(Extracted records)
╭──

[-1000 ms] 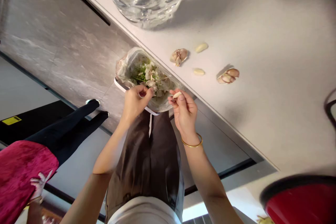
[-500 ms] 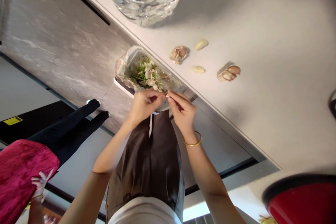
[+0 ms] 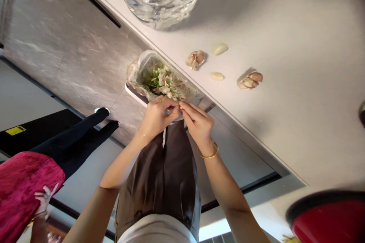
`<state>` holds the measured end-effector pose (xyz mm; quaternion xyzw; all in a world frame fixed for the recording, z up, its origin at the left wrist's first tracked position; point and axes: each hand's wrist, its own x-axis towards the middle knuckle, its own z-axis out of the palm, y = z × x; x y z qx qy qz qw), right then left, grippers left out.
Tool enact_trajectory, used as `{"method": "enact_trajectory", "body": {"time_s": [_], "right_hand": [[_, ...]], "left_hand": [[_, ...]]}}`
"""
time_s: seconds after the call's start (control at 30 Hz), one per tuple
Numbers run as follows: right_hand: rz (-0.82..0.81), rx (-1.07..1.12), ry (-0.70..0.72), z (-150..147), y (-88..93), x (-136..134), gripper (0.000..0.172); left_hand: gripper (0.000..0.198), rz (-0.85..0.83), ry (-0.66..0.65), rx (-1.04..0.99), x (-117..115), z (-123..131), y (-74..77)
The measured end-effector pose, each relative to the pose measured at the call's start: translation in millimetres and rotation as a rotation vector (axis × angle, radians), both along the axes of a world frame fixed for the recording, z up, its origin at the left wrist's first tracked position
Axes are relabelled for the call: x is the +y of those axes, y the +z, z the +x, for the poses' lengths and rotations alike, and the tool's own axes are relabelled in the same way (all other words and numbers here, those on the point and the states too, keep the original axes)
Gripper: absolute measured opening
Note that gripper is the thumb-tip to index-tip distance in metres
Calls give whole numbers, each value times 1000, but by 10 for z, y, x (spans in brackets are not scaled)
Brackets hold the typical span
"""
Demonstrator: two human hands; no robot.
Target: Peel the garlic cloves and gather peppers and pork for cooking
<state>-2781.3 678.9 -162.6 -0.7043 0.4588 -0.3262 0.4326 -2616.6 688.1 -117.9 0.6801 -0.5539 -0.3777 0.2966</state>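
Fingertip to fingertip, my left hand (image 3: 159, 115) and my right hand (image 3: 199, 123) pinch a small garlic clove (image 3: 180, 108), mostly covered by my fingers. Just beyond them, low beside the counter, is a plastic-lined bin (image 3: 136, 69) filled with green stems and pale peelings (image 3: 162, 79). On the counter to the right lie two peeled garlic cloves (image 3: 221, 49), apart from each other. Two unpeeled clusters of garlic, a left one (image 3: 195, 60) and a right one (image 3: 251, 80), rest near them.
A large clear water bottle (image 3: 162, 5) stands at the counter's far end. The white counter (image 3: 299, 114) runs diagonally on my right, with a red, black-rimmed object (image 3: 330, 216) at its near end. Left of me stands another person in a pink top (image 3: 31, 182).
My left hand has rolled slightly, so a ring now shows on it. My right fingers have drawn closer together around the clove. The view has shifted a little.
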Motion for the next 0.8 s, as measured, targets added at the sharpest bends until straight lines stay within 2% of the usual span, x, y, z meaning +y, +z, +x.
{"method": "enact_trajectory", "body": {"time_s": [0.17,0.3,0.4,0.57,0.63,0.73,0.8], "right_hand": [[262,-245,-193,125,38,48,27],[434,-405,-340,198,34,38,20],[427,-384,-301,202,21,21,21],[262,-163,-162,208,31,20,24],[286,-191,-226,227,28,24,20],[434,-339,-384,256,1,18,17],[518,-423,-425,267,-24,9,17]], "left_hand": [[9,125,150,120,-20,65,-72],[16,103,219,27,-21,163,-165],[22,87,154,42,-18,172,-161],[21,57,116,186,-13,89,-144],[21,62,145,196,-7,91,-184],[20,104,236,161,9,141,-252],[18,126,265,173,17,172,-266]]}}
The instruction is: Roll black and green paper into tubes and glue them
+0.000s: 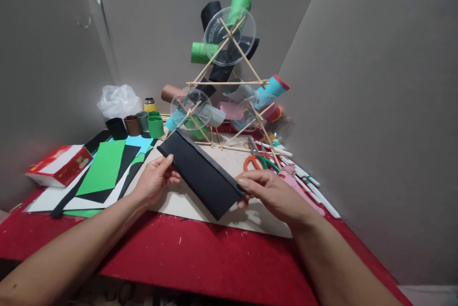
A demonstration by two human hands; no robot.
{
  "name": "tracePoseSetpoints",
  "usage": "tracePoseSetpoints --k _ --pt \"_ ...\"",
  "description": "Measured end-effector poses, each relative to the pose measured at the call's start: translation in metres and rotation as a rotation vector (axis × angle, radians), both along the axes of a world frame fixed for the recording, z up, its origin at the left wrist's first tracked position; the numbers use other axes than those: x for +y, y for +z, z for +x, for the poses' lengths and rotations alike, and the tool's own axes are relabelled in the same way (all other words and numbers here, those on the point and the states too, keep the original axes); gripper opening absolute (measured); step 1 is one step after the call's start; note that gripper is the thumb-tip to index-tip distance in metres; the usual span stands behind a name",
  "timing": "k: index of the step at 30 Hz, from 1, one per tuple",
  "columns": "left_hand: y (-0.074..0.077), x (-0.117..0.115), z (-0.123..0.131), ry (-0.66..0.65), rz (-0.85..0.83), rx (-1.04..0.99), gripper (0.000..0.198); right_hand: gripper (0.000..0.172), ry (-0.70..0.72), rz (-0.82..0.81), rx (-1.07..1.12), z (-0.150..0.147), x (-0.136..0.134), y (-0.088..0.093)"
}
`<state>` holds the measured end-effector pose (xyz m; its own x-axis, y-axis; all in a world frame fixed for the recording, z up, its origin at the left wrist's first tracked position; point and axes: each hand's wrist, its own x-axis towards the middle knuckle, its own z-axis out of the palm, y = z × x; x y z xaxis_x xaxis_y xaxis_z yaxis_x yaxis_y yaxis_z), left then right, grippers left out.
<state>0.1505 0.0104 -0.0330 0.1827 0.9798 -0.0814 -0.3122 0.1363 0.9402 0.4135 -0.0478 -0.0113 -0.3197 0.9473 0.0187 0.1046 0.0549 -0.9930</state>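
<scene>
A black strip of foam or card sheet (203, 172) is held up at a slant above the pale board (171, 208); one long edge looks folded over. My left hand (157, 177) pinches its left end between thumb and fingers. The lower right end is gripped by my right hand (265, 189). Behind the strip stands a wooden-stick frame (229, 83) with clear plastic discs (246, 24) and coloured tubes, among them a green tube (240, 6) and a blue tube with a red rim (272, 91). Orange-handled scissors (251, 162) lie near my right hand.
Left on the red table (171, 258) are a green sheet (102, 167) over other sheets, a red-and-white box (60, 165), short rolled tubes (156, 127), a yellow bottle (150, 104) and a clear plastic bag (119, 100). White marker-like sticks (322, 196) lie at right, by the grey wall (386, 105).
</scene>
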Motion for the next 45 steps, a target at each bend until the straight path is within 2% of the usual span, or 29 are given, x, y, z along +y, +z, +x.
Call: tracePoseSetpoints --k 1,3,5,7,9,11,15,20,24,27,31,34,37,40,43,45 --pt "0.0 0.001 -0.001 -0.008 -0.007 -0.007 0.034 0.043 0.006 0.025 -0.012 0.0 -0.001 -0.001" --pt "-0.002 0.003 -0.003 -0.041 -0.016 -0.018 0.034 0.041 -0.11 0.127 -0.029 -0.002 0.0 -0.004" --pt "-0.004 0.003 -0.003 -0.083 -0.021 -0.012 0.034 0.032 -0.296 0.307 -0.098 -0.004 0.001 -0.011" --pt "-0.007 0.003 -0.002 -0.127 -0.031 0.007 0.035 0.035 -0.366 0.513 -0.195 -0.008 0.001 -0.017" --pt "-0.009 0.002 -0.001 -0.166 -0.048 0.027 0.036 0.048 -0.294 0.696 -0.249 -0.013 -0.001 -0.021" --pt "-0.011 0.0 0.0 -0.214 -0.057 0.042 0.036 0.052 -0.183 0.839 -0.264 -0.017 -0.004 -0.023" --pt "-0.014 -0.002 0.003 -0.284 -0.025 0.085 0.04 0.04 -0.003 0.978 -0.302 -0.022 -0.011 -0.02" --pt "-0.019 -0.004 0.004 -0.259 0.021 0.138 0.04 0.028 0.139 1.056 -0.344 -0.026 -0.013 -0.017" --pt "-0.02 -0.004 0.005 -0.213 0.041 0.124 0.04 0.022 0.194 0.984 -0.307 -0.031 -0.01 -0.023" --pt "-0.015 -0.006 0.004 -0.184 0.043 0.124 0.035 0.017 0.075 0.831 -0.246 -0.034 -0.007 -0.029" --pt "-0.009 -0.008 0.003 -0.257 0.027 0.158 0.069 0.011 -0.107 0.545 -0.174 -0.035 -0.002 -0.031" --pt "-0.009 -0.01 0.004 -0.355 0.019 0.182 0.063 0.014 -0.17 0.413 -0.123 -0.035 0.0 -0.029" --pt "-0.009 -0.014 0.005 -0.354 0.043 0.233 0.056 0.025 -0.22 0.32 -0.12 -0.035 0.001 -0.026" --pt "-0.004 -0.023 0.006 -0.22 0.195 0.343 0.043 0.034 -0.232 0.234 -0.13 -0.035 0.001 -0.026" --pt "0.005 -0.033 0.006 -0.027 0.482 0.513 0.027 0.032 -0.208 0.128 -0.109 -0.034 0.001 -0.028" --pt "0.01 -0.037 0.006 0.02 0.599 0.574 0.019 0.03 -0.169 0.072 -0.097 -0.034 0.001 -0.03"
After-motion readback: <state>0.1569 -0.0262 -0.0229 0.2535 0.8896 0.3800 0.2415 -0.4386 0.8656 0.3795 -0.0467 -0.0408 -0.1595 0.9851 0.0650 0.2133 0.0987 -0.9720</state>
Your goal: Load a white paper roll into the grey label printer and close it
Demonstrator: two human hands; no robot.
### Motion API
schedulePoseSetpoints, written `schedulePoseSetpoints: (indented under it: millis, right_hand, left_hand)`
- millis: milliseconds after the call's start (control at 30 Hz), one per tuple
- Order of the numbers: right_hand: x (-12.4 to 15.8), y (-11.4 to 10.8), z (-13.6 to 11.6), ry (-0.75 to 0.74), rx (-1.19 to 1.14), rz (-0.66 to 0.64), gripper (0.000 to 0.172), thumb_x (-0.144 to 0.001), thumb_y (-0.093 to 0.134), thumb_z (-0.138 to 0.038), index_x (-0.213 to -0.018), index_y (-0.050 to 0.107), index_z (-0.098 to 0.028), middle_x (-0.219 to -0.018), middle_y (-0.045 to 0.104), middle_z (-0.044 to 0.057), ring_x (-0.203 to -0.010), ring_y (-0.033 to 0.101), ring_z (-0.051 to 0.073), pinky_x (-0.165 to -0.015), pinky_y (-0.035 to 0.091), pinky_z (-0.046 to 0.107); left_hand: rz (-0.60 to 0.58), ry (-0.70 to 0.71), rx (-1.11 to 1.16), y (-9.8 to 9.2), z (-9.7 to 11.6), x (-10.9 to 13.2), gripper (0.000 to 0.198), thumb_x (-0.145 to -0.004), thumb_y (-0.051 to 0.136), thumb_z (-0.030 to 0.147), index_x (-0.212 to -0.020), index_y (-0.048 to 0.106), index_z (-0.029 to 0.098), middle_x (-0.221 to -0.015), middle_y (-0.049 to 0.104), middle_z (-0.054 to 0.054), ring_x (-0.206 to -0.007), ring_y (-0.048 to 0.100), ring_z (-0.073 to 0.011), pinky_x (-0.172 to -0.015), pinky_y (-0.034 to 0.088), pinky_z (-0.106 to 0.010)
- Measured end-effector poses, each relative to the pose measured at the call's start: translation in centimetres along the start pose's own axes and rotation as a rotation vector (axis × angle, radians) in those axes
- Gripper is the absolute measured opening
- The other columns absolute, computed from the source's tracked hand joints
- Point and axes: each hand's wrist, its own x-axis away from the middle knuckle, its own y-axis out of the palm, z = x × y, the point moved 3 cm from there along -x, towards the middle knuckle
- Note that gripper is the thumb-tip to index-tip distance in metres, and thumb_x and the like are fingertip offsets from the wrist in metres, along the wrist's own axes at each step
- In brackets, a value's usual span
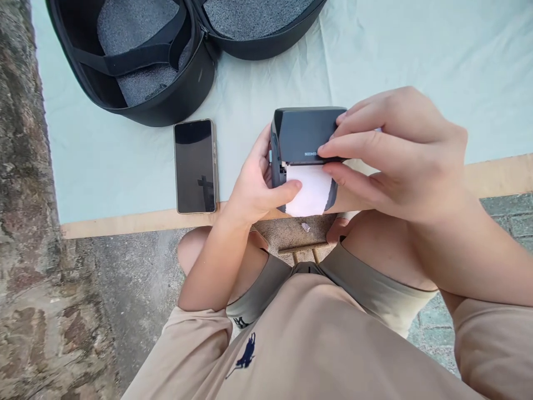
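Note:
A small black label printer, with part of a brand name in pale letters on its cover, is held over the table's near edge. White label paper sticks out below the cover, its end uneven. My left hand is closed round the printer's left side, the thumb lying on the paper. From the right, my right hand grips the printer's right side, with fingertips on the cover and the thumb beside the paper. The printer's underside and some left fingers are hidden.
A phone with a dark screen lies left of the printer on the pale cloth. Behind it stands an open black zip case with grey foam and a strap. A stone wall borders the left. Below the table is a white scrap.

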Motion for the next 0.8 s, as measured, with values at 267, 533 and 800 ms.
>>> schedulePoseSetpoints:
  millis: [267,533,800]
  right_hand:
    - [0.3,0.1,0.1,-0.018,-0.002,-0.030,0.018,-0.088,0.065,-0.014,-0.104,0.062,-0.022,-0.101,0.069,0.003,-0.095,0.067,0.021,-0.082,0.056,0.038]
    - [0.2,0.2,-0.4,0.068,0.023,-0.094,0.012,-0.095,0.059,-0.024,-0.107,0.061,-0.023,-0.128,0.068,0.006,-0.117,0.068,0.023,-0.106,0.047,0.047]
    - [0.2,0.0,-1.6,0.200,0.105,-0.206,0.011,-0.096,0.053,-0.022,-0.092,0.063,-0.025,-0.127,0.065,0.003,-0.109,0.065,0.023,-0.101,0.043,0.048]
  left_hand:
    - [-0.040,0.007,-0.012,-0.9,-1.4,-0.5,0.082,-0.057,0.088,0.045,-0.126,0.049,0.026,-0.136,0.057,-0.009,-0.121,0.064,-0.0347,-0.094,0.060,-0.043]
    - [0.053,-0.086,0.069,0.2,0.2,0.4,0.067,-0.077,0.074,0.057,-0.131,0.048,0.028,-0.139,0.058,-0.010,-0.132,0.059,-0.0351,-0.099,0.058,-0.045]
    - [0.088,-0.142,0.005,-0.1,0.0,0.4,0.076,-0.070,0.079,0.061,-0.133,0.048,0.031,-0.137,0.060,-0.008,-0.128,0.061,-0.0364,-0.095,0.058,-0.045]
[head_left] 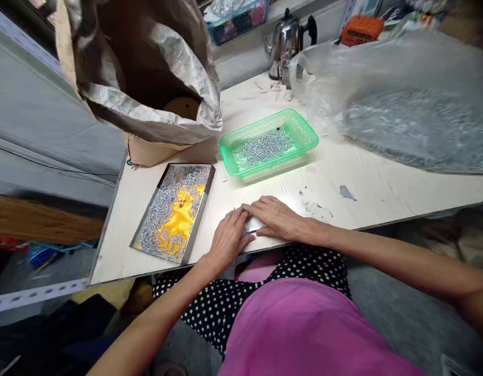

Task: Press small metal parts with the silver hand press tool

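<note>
My left hand [228,239] and my right hand [277,219] rest close together at the table's front edge, their fingertips meeting. Between them shows part of a small, flat silvery piece [252,224]; both hands are closed around it, and my fingers cover most of it. To the left of my left hand lies a shallow tray [198,222] of many small metal pins [153,219] over a yellow bottom. Beyond my hands stands a green plastic basket [309,137] with more small metal pins [265,148] inside.
A large open paper-lined sack [155,128] stands at the back left. On the right, a big clear plastic bag [417,125] holds many metal pieces. A steel kettle [285,47] and an orange box [361,30] are at the back. A grey scrap [346,192] lies on the white table [402,190].
</note>
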Available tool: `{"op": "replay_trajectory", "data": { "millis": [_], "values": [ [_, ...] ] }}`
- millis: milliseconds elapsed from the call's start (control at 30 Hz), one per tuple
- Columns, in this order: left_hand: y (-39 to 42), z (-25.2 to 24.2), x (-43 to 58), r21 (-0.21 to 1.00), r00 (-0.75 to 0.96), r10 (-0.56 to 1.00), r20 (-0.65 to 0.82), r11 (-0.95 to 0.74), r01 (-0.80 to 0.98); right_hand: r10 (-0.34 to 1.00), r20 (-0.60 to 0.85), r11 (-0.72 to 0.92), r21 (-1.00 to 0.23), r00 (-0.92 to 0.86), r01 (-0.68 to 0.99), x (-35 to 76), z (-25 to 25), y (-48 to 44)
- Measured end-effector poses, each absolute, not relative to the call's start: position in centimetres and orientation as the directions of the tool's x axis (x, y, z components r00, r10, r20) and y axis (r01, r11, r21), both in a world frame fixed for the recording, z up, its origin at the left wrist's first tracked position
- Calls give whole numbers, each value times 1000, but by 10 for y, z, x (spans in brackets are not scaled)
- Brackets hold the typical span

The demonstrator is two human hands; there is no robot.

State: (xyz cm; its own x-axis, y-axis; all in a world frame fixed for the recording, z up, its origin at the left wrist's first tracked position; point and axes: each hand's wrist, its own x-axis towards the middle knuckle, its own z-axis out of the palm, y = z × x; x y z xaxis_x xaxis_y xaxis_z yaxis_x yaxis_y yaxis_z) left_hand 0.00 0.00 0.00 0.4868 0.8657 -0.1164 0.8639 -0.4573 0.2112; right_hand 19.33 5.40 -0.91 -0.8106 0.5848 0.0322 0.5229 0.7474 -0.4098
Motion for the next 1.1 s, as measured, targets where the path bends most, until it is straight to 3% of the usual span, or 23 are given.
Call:
{"op": "replay_trajectory", "data": {
  "millis": [133,267,500,700,900,1100],
  "values": [
    [20,8,3,186,518,838,-171,-489,852,639,39,726,-360,-768,586,204,-17,59],
    [34,12,7,158,534,818,-214,-510,845,683,-46,688,-295,-729,663,207,-6,56],
    [32,8,10,286,549,805,-224,-485,827,600,-54,742,-334,-798,580,202,-2,47],
    [35,9,9,254,527,825,-203,-476,842,622,-29,751,-263,-783,606,196,-14,58],
    [14,-4,19,188,394,919,22,-391,901,591,26,778,-282,-807,561,213,-4,80],
    [-36,-37,34,305,441,873,211,-487,818,689,33,706,-258,-724,660,205,-21,100]
  ]
}}
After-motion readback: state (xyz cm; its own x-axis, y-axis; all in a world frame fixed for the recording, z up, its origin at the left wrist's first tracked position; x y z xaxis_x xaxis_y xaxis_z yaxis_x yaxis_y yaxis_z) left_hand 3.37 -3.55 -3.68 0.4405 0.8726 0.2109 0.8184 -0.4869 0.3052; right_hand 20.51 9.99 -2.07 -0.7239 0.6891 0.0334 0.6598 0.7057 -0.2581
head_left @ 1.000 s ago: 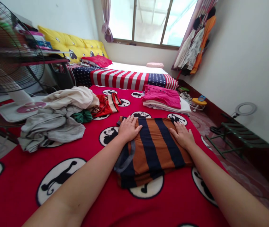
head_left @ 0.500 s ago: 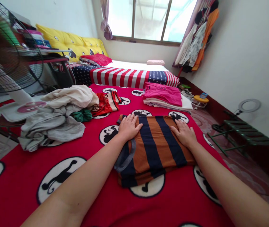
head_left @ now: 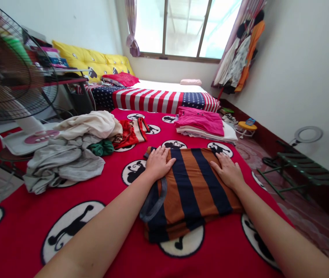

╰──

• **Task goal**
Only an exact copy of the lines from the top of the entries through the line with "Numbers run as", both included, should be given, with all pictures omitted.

• **Exercise result**
[-1000 ms] 
[-500 ms] 
[+0 ms] 
`<state>` holds the measured end-effector pose (xyz mm; quaternion xyzw; all in a world frame fixed for the recording, z up, its origin at the left wrist's first tracked position; point and axes: each hand's wrist, its own x-axis towards the middle knuckle, its own z-axis out of the palm, y = z × x; x y z qx qy qz qw), right then left, grippers left out.
Tool enact_trajectory, used as `{"method": "enact_trajectory", "body": {"time_s": [_], "right_hand": [[_, ...]], "left_hand": [[_, ...]]}}`
"""
time_s: seconds after the call's start (control at 30 Hz), one per tuple
Numbers run as follows: right_hand: rz (-0.82..0.81), rx (-1.07..1.12), ry (-0.70..0.72), z (-150..147), y (-88..93), x (-136..134), gripper (0.000..0.172); left_hand: gripper (0.000..0.198), rz (-0.85..0.83), ry (-0.66..0.65), rx (-1.04..0.99), x (-117..115), z (-123..131), y (-74..77)

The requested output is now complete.